[Material provided — start]
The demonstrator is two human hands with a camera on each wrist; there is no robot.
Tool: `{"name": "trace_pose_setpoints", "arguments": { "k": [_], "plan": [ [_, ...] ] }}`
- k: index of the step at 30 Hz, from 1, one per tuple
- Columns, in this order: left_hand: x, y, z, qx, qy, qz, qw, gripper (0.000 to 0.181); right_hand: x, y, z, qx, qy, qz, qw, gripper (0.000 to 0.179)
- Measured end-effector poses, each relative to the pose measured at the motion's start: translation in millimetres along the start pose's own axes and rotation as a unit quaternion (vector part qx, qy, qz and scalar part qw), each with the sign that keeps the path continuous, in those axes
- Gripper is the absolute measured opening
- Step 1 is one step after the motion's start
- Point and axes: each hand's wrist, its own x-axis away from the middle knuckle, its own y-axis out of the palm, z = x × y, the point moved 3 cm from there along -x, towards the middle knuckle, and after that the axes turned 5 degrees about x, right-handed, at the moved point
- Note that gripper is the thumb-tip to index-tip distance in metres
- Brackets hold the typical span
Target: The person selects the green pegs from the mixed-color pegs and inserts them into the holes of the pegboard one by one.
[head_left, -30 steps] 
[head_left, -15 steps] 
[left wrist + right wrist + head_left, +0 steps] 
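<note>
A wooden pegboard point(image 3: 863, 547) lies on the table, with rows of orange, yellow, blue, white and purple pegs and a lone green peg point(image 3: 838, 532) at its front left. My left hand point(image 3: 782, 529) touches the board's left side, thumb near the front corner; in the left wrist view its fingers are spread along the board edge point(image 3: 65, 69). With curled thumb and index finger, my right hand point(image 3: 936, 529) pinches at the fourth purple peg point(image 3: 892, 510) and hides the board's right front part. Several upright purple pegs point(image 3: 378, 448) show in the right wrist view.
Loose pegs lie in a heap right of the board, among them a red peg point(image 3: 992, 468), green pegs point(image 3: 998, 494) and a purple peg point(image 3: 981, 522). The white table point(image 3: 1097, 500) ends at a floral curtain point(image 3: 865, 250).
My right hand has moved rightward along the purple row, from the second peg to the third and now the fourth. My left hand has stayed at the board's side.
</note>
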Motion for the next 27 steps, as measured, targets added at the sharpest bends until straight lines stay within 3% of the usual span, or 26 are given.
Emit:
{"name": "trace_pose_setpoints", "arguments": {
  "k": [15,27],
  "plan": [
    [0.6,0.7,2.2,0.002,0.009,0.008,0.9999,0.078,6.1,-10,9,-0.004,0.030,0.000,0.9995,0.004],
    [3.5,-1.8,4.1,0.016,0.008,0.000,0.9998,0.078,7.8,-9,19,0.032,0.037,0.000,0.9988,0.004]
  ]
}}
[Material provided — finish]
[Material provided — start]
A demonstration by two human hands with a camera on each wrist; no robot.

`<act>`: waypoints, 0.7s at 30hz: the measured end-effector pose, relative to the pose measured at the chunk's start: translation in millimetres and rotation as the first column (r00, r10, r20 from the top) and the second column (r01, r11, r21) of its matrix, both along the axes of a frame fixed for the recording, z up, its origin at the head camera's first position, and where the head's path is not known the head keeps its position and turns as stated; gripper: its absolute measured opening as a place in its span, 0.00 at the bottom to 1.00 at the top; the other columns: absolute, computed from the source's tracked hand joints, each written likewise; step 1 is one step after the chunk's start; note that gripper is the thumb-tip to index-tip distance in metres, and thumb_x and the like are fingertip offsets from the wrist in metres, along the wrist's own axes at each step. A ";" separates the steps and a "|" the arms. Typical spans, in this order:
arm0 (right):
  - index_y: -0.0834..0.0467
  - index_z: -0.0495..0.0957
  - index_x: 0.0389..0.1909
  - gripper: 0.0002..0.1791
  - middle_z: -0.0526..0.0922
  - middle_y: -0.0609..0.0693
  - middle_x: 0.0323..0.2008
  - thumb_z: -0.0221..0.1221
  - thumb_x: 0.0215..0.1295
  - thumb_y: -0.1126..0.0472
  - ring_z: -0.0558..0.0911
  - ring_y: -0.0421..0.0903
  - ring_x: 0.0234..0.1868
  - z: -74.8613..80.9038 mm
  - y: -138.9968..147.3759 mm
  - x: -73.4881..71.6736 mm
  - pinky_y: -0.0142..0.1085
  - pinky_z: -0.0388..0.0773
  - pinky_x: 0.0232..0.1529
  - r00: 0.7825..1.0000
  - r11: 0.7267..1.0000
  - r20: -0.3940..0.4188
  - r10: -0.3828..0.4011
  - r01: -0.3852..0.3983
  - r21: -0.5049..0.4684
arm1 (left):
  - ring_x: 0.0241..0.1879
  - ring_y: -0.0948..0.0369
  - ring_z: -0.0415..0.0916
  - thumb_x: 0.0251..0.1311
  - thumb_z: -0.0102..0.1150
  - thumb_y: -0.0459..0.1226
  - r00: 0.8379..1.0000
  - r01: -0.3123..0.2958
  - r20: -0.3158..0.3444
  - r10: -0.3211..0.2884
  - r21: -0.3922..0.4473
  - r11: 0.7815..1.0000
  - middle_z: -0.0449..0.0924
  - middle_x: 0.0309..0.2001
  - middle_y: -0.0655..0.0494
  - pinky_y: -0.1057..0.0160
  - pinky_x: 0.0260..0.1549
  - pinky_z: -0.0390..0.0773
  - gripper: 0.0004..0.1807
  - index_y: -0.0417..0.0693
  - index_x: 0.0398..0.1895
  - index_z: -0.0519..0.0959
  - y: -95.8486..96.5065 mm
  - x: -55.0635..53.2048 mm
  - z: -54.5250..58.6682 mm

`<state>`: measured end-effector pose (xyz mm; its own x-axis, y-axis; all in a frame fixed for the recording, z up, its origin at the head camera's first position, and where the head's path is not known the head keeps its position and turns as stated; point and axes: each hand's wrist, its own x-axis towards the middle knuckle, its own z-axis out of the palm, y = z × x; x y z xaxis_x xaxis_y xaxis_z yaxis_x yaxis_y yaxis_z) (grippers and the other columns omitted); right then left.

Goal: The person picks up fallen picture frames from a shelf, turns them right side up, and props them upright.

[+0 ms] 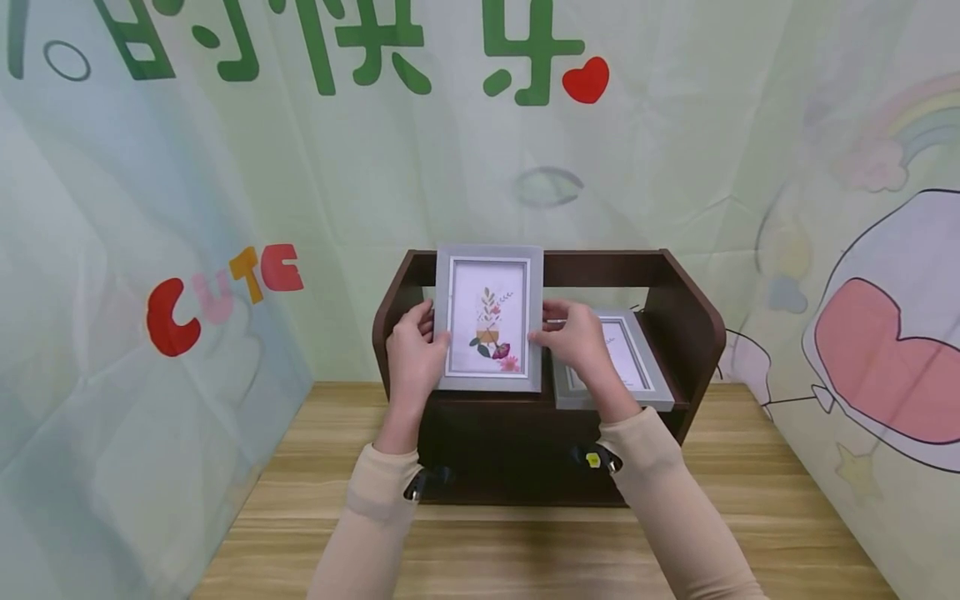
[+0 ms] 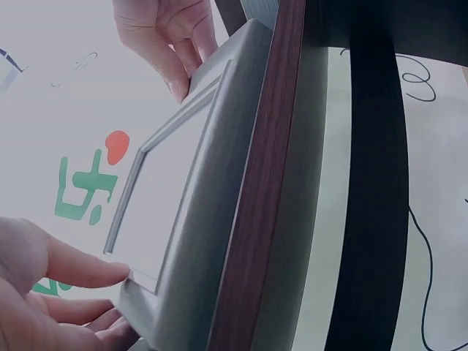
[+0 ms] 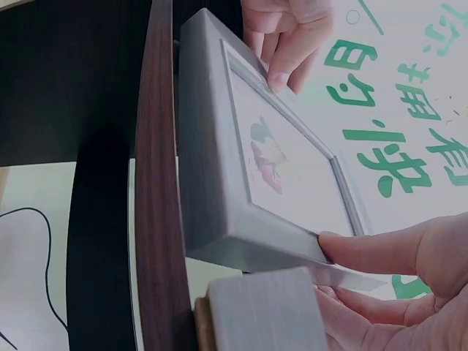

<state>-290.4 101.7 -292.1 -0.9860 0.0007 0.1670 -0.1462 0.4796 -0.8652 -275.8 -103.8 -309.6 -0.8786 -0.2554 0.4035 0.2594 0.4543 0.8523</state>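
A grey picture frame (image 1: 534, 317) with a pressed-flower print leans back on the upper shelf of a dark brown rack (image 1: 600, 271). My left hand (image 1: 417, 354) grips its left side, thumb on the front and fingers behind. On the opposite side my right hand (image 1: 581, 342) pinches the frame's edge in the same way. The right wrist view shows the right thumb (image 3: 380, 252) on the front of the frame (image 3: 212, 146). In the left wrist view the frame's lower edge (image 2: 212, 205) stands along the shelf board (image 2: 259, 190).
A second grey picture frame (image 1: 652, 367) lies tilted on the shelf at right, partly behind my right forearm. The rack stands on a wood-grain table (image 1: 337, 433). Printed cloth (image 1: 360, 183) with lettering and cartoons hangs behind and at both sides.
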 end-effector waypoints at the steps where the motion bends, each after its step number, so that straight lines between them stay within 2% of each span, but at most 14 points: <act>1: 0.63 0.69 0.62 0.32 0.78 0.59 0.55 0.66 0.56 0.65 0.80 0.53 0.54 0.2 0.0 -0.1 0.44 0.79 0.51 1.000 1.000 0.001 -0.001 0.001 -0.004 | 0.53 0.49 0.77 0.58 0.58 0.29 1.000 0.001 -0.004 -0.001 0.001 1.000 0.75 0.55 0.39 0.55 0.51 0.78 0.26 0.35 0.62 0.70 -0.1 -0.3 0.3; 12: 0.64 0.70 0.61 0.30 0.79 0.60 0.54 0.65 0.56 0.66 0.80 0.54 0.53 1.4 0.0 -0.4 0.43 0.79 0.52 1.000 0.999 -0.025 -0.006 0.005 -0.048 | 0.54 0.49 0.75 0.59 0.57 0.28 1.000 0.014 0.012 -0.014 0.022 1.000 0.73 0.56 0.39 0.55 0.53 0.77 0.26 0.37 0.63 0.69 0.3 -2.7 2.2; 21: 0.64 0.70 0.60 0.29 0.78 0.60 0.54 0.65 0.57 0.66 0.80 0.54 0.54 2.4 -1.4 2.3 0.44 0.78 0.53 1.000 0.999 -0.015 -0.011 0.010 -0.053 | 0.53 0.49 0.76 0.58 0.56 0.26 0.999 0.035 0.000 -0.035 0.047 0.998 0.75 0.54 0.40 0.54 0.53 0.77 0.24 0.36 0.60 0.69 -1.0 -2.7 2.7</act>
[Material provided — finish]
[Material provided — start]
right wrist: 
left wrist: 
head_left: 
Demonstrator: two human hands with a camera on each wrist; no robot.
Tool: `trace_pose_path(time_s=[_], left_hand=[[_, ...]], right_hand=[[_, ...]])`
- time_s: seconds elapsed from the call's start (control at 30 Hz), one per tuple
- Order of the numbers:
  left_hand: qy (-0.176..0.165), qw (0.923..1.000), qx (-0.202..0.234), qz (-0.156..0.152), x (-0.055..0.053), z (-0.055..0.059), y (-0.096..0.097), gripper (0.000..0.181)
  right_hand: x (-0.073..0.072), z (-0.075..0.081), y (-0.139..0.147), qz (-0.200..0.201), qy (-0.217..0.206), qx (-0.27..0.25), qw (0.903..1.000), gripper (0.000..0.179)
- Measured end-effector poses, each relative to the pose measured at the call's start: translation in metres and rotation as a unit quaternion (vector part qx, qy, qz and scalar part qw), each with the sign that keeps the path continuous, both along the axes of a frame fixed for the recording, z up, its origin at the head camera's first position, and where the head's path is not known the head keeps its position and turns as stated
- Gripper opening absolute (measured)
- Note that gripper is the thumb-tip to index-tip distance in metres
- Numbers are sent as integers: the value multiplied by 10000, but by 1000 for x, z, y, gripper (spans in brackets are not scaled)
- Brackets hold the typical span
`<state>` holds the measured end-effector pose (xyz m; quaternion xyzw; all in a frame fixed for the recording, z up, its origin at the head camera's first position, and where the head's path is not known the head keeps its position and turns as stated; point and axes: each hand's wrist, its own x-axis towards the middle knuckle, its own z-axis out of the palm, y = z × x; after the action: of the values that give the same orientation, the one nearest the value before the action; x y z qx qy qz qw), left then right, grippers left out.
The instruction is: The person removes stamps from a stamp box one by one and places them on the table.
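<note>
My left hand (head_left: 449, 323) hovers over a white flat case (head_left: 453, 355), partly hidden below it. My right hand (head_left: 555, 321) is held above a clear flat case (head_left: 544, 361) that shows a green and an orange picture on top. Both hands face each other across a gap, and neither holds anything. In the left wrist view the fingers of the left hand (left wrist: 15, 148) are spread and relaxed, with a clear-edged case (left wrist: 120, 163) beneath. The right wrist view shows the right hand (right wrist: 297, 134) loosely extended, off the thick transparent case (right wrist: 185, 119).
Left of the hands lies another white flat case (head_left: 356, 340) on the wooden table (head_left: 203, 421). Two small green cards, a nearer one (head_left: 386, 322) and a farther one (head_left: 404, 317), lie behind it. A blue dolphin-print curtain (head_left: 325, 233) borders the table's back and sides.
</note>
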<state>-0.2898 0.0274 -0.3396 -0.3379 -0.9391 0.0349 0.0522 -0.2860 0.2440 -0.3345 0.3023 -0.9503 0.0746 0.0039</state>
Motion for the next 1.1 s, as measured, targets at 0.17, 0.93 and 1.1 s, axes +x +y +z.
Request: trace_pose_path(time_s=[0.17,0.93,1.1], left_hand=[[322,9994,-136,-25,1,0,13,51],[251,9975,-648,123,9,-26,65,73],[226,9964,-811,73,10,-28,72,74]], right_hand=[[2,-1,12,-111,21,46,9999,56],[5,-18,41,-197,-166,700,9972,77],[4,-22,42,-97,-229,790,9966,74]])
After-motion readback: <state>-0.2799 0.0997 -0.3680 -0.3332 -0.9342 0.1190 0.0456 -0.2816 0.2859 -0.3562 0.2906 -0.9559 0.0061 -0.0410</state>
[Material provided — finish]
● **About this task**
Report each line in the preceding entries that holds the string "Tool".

● **Task result**
Tool: `{"name": "trace_pose_setpoints", "arguments": { "k": [_], "plan": [ [_, ...] ] }}`
Tool: `trace_pose_path(time_s=[_], left_hand=[[_, ...]], right_hand=[[_, ...]])`

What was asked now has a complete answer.